■ **WHAT THIS TASK INVOLVES**
The expected output is the first line of the data below and every line after it, up to and including the line containing "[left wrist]", each reproduced exactly.

■ **DATA EXCERPT**
★ ★ ★ ★ ★

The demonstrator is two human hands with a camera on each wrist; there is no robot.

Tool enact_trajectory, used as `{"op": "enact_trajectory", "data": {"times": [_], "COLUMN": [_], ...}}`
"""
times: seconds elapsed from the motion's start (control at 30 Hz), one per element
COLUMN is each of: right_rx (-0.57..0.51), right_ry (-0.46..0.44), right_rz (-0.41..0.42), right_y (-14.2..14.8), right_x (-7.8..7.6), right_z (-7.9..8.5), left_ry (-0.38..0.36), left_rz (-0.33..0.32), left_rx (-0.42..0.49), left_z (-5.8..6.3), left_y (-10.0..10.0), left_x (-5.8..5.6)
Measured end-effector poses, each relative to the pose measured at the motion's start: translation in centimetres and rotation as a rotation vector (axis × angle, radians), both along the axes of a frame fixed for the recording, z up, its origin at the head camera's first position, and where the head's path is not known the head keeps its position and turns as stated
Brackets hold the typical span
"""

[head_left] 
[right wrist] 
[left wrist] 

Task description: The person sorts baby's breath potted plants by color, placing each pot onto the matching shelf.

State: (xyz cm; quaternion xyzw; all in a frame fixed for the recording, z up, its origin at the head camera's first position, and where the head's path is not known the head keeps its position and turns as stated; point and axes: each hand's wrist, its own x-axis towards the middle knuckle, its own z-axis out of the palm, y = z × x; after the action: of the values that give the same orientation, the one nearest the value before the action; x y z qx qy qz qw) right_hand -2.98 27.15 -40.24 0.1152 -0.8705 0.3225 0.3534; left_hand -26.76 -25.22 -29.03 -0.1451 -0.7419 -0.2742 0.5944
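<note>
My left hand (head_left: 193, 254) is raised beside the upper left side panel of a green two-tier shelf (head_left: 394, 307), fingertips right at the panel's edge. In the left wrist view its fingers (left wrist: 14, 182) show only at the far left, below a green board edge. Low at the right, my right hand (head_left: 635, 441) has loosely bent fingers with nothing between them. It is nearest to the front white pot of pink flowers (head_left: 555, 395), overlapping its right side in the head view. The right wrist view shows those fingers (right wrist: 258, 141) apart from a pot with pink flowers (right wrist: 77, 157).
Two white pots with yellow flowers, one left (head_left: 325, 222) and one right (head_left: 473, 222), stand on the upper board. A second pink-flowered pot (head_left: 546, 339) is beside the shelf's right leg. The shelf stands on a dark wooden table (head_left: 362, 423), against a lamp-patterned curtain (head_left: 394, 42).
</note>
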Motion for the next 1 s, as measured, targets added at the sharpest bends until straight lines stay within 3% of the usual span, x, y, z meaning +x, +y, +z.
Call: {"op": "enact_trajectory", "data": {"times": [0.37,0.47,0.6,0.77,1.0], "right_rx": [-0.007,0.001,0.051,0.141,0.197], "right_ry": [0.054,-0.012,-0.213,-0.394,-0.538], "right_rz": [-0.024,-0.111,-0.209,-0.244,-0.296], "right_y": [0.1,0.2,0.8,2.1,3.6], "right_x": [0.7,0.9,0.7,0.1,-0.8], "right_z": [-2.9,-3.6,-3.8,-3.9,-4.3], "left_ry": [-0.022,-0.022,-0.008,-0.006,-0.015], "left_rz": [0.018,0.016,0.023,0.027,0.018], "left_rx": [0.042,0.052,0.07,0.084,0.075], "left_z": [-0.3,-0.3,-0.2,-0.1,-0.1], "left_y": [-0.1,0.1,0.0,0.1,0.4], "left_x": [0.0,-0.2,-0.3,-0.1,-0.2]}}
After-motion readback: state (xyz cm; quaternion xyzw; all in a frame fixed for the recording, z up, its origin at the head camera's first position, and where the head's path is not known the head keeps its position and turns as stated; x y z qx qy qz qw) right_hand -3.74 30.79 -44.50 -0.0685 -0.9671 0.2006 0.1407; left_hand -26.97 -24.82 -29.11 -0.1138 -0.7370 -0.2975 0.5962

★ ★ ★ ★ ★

■ **REPLY**
The demonstrator is two human hands with a camera on each wrist; there is no robot.

Tool enact_trajectory, used as `{"op": "enact_trajectory", "data": {"times": [_], "COLUMN": [_], ...}}`
"""
times: seconds elapsed from the motion's start (control at 30 Hz), one per element
COLUMN is each of: right_rx (-0.57..0.51), right_ry (-0.46..0.44), right_rz (-0.41..0.42), right_y (-14.2..14.8), right_x (-7.8..7.6), right_z (-7.9..8.5), left_ry (-0.38..0.36), left_rz (-0.33..0.32), left_rx (-0.42..0.49), left_z (-5.8..6.3), left_y (-10.0..10.0), left_x (-5.8..5.6)
Measured end-effector poses, each relative to the pose measured at the motion's start: translation in centimetres and rotation as a rotation vector (axis × angle, radians), both along the axes of a frame fixed for the recording, z up, its origin at the head camera's first position, and where the head's path is not known the head keeps its position and turns as stated
Brackets hold the typical span
"""

[head_left] 
[right wrist] 
[left wrist] 

The exercise requires nothing more.